Imports of the steel pipes have surged in recent years, as they typically do in the wake of an oil price hike, which swells demand for domestic drilling. In 2008, a year that featured $4 per gallon gas, the U.S. imported $2.8 billion worth of drill pipes from China, a three-fold increase over the previous year. That was enough for domestic suppliers to file an ITC complaint, ratcheting up a trade war that has resulted in U.S. companies and unions bringing about a dozen cases over subsidies and pricing against China this year.

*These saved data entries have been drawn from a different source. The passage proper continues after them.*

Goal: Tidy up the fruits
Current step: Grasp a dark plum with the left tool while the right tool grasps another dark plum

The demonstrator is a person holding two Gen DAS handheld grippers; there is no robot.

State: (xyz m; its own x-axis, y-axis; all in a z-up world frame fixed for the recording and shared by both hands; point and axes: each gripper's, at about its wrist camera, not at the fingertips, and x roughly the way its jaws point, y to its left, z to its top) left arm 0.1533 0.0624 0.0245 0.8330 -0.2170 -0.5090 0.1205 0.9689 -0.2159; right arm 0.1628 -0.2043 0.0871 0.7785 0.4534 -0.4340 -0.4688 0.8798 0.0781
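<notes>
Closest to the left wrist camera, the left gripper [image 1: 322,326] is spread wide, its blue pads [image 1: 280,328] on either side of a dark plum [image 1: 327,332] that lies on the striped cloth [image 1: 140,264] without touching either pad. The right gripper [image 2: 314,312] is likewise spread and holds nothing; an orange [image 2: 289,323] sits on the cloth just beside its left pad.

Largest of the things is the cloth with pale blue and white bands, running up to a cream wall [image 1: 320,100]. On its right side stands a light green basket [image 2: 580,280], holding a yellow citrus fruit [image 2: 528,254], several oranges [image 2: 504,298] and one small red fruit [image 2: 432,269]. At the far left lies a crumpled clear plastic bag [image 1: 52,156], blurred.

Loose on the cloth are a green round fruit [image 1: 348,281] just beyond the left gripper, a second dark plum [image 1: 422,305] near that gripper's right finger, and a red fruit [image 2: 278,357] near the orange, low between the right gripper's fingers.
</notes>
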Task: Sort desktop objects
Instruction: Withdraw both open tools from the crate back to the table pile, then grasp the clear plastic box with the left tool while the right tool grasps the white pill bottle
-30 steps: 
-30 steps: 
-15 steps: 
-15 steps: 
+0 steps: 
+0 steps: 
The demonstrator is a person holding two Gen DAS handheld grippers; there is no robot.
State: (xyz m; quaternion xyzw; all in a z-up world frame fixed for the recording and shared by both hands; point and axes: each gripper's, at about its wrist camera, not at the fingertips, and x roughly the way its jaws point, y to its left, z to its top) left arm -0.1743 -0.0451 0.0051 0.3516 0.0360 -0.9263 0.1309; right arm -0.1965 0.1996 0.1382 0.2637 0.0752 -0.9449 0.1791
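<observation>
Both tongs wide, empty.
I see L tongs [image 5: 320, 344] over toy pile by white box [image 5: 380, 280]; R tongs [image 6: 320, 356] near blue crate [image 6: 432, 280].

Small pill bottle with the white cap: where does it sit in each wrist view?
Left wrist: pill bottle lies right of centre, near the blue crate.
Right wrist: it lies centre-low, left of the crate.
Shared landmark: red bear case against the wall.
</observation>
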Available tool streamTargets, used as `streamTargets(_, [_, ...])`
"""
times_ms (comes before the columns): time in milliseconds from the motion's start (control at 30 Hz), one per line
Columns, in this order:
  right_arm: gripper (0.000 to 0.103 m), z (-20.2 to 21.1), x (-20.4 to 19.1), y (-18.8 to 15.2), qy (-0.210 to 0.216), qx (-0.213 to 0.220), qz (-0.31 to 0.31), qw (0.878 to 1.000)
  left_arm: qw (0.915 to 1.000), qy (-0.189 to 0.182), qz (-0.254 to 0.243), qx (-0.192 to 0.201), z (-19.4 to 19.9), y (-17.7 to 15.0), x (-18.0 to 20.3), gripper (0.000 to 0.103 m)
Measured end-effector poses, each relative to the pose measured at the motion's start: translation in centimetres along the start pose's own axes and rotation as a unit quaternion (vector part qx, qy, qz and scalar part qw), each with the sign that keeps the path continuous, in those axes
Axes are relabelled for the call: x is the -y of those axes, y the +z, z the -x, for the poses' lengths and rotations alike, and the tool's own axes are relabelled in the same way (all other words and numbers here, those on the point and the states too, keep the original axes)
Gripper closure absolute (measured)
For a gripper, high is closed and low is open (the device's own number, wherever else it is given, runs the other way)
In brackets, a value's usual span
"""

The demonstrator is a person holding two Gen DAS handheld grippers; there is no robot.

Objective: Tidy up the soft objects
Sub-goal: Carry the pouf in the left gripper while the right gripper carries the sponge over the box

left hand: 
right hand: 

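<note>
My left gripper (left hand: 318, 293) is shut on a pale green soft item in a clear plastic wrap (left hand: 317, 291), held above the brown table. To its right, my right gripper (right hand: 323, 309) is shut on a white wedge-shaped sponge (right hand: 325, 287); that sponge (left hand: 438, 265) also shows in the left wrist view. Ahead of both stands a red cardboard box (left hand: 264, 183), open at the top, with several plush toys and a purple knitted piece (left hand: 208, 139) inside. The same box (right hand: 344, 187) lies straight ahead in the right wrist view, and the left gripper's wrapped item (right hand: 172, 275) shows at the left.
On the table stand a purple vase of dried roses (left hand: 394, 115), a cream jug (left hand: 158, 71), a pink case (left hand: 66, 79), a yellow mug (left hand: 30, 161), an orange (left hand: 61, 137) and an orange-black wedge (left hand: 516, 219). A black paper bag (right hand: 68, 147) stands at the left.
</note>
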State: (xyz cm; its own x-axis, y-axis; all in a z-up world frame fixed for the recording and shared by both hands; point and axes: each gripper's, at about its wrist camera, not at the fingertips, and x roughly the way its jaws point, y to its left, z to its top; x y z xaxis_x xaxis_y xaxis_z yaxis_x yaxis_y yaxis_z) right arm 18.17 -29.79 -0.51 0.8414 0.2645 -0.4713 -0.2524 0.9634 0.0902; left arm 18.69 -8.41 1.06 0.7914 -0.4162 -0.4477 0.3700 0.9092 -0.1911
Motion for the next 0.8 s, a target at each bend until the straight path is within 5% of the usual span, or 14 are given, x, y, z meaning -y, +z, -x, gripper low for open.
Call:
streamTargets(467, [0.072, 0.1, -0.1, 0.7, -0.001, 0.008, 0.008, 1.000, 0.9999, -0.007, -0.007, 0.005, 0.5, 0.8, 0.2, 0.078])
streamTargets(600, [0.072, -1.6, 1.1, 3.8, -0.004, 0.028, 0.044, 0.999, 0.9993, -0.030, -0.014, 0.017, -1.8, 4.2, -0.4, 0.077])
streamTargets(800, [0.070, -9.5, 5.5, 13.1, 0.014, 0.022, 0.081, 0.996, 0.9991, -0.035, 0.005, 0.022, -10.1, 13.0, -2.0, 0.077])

The reality is that the domestic steel industry produces about two-thirds of what the U.S. consumes each year. The rest comes from foreign suppliers, and the competition results in products that would otherwise be more expensive. China is by far the world’s leading producer of drill pipes, and a Goldman Sachs analysis last month that anticipated the ITC decision says that it could result in a shortage of the pipes in the U.S. by the second half of next year. Never mind that making domestic gas-and-oil exploration more expensive would seem to be at cross purposes with making the U.S. less reliant on foreign energy.

By the way, the U.S. steel industry also made a fat profit of $3.9 billion from 2006 to 2008. China will no doubt respond to this latest protectionism with more tariffs of its own against U.S. products or investment, further increasing the cost of this protectionism.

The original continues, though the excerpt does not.